Emerging and disruptive technologies are going to have extensive effects on national and international security in the future. Despite the challenge in determining the scale of these impacts on international power, governments must prepare effective security strategies now that incorporate a vision of technology’s impact on the future. In an effort to address the challenges posed by technology, Lawrence Livermore and Los Alamos National Laboratories in partnership with the US National Intelligence Council (NIC), composed a volume of essays on Strategic Latency and World Power: How Technology Is Changing Our Concepts of Security.


On June 10, the book was introduced at the Atlantic Council with a discussion on Emerging Technologies and the Future of Global Security. Mathew Burrows, the director of the Brent Scowcroft Center on International Security’s Strategic Foresight Initiative, opened the event by illuminating the objectives of the project on strategic latency. The multi-year collaboration continues the NIC’s overarching effort to identify potential future shocks and construct scenarios, as well as understand the extent of nations’ ability to shape these trajectories. Emerging technologies – advanced manufacturing, automatization and the Internet of Things among others – are proving to be key disruptive drivers of the future. In his keynote, Christopher Kojm, chairman of US National Intelligence Council, added to Burrows’ comments by noting how power in the international community is shifting from traditional military and economic power to nations’ ability to harness technological power. 3D printing is transforming global supply chains, allowing customization and manufacturing of all items anywhere, anytime. Advances in bioinformatics will customize medicine for human health. The list of benefits technology allows is endless, but the dark side must also be considered. Kojm noted the possible nefarious military applications, both for conventional arms as well as for novel areas such as biochemical weapons, in the hands of state and nonstate actors.
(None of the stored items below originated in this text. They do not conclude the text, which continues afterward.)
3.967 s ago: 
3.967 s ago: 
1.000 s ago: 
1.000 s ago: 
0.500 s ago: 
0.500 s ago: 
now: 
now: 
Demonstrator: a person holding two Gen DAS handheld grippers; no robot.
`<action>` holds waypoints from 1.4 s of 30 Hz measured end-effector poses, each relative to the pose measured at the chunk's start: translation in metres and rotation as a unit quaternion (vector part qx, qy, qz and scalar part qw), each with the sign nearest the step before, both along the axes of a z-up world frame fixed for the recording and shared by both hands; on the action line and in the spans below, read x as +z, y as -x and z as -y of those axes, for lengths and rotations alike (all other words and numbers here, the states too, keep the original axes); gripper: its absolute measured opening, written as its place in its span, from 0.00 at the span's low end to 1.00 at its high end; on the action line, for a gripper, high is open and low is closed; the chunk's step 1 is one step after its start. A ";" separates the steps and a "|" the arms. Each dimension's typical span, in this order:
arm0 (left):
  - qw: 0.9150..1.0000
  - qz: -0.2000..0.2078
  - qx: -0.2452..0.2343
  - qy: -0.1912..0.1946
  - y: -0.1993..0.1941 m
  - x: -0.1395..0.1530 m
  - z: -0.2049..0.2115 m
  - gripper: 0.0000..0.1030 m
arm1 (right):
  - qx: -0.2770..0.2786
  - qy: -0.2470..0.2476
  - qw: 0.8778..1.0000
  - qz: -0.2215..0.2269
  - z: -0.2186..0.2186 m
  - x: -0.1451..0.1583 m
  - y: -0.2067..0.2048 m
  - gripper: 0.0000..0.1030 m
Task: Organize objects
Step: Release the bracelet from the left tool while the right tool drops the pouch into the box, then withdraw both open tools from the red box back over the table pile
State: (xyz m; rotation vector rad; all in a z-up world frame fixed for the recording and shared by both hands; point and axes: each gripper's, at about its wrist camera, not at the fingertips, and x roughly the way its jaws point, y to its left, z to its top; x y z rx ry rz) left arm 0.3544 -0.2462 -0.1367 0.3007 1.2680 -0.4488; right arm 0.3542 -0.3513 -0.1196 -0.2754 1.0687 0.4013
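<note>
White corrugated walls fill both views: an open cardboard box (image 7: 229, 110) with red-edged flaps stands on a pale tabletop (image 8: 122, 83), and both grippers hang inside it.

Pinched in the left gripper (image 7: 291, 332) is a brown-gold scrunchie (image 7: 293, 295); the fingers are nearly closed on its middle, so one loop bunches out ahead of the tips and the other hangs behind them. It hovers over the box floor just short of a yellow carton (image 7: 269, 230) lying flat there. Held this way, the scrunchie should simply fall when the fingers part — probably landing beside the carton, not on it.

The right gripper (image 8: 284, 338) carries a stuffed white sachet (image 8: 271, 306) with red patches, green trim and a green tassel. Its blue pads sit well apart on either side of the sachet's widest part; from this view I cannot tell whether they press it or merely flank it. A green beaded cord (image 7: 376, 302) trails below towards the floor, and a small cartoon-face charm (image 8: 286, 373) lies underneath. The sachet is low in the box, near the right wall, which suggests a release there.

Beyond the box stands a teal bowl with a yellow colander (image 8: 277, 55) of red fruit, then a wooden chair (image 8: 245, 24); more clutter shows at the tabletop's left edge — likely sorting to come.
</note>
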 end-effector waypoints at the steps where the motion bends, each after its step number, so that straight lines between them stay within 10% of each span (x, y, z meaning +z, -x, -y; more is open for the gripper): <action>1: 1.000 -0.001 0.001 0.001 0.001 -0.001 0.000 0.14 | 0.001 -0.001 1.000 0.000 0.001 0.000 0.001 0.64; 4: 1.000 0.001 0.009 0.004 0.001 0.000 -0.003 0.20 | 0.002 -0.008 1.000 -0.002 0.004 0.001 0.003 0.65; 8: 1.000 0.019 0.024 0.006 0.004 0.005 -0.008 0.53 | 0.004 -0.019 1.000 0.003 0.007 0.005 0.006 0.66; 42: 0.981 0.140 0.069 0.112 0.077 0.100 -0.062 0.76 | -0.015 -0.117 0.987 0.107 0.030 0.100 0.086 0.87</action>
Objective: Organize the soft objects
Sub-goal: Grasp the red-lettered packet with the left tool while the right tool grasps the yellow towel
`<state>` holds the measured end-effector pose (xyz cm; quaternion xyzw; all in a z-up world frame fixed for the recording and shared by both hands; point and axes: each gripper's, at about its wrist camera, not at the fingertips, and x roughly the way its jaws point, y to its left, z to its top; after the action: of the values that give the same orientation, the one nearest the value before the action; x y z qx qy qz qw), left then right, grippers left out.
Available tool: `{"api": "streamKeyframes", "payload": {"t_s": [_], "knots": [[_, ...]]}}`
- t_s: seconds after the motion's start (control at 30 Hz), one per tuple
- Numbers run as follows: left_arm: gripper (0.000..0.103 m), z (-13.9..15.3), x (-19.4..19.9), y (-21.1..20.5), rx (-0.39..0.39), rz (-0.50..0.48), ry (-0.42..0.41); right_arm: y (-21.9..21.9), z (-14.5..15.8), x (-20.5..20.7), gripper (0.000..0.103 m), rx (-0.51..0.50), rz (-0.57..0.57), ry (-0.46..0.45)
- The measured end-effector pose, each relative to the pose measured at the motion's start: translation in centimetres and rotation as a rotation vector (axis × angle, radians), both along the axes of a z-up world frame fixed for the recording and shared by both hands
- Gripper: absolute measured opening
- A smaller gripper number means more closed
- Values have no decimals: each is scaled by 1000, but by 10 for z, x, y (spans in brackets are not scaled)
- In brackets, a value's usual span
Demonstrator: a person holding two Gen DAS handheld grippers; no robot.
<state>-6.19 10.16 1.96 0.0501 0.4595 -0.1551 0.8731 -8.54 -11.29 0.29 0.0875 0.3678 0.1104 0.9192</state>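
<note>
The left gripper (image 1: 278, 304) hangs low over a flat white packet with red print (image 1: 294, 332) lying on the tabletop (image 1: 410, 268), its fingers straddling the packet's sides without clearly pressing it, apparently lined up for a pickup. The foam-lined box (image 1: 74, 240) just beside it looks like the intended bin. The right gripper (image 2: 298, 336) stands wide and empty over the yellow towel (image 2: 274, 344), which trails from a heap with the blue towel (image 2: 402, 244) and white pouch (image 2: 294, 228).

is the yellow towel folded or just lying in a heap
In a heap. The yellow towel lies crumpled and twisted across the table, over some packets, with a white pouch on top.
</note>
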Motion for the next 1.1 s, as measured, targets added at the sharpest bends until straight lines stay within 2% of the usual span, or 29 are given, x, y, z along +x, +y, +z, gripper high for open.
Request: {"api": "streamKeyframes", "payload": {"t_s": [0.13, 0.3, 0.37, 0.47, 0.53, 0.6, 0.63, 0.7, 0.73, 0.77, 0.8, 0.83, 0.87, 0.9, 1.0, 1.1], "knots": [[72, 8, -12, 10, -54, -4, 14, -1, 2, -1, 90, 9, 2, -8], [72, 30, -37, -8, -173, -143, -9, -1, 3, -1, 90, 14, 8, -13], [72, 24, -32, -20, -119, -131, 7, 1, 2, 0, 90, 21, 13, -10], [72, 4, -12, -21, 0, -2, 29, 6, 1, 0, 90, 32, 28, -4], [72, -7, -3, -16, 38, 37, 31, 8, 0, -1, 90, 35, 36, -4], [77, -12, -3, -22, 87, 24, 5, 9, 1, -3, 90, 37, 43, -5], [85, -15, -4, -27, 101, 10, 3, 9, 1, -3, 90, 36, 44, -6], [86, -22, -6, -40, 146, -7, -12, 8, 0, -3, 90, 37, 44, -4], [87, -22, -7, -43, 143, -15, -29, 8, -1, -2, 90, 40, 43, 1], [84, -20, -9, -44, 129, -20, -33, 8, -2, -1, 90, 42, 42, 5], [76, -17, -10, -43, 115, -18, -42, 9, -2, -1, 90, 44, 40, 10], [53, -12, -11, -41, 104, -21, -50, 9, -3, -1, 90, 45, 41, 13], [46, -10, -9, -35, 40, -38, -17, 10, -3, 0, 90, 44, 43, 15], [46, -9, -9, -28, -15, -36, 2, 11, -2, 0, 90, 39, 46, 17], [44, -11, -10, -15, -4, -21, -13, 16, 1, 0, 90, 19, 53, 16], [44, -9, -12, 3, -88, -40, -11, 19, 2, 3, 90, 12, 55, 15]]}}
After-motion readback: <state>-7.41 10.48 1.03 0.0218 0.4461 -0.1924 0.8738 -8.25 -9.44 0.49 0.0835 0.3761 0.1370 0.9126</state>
With that understanding, the book marks a culmination of efforts to calculate next steps for government in the face of rapidly evolving technology, emphasized Frank Gac, a consultant for the Lawrence Livermore National Laboratory and former deputy national intelligence officer at the NIC. Bruce Goodwin, the associate director at large of Lawrence Livermore’s Center on Global Security Research, noted the key role of national labs to anticipate future technological surprises and their interdisciplinary approach to develop and understand disruptive innovations – as well as their “wonderful and terrible” applications on national security. Providing a sample of the work in the book, Tai Ming Cheung, director of the Institute on Global Conflict and Cooperation at the University of California, San Diego, presented the Chinese approach to strategic latency through technology transfer and exploitation of foreign resources, resulting in sophisticated reverse-engineering of key security technologies. China has had to play “catch-up” on the homegrown innovation front but the government is now committed to investing in fundamental research infrastructure and human talent programs.

The program concluded with a panel discussion on “strategic latency and world power” with Burrows, Zachary Davis and Ronald Lehman from the Lawrence Livermore, and Michael Nacht from University of California, Berkeley. Panelists covered the importance of analyzing the military, political, and economic implications of emerging technologies lest government fall further behind in harnessing technological change. As everything becomes more and more connected and technology continues to outpace government, policymakers, the intelligence community, and those vested in national security strategy will have to work closely with the private sector to build an effective strategy to tackle future challenges. The public sector must also simultaneously monitor the global scientific community to mitigate perilous military capabilities, while promoting positive outcomes and innovation. To do this, inadequate ad hoc and past methods need to be complemented with appropriate new governing mechanisms.

In conclusion, it is increasingly challenging to predict which emerging technologies pose a genuine threat to national and international security especially since cultural norms and innovative uses will arise thus altering preconceived notions of what specific technologies will be used for. Ultimately, as Lehman said, the best way to confront the uncertainties and surprises related to emerging technologies is to focus on diversification and limiting redundancy of capabilities thus making our national security more resilient. Government must learn to be more flexible in its approach to harnessing new technology.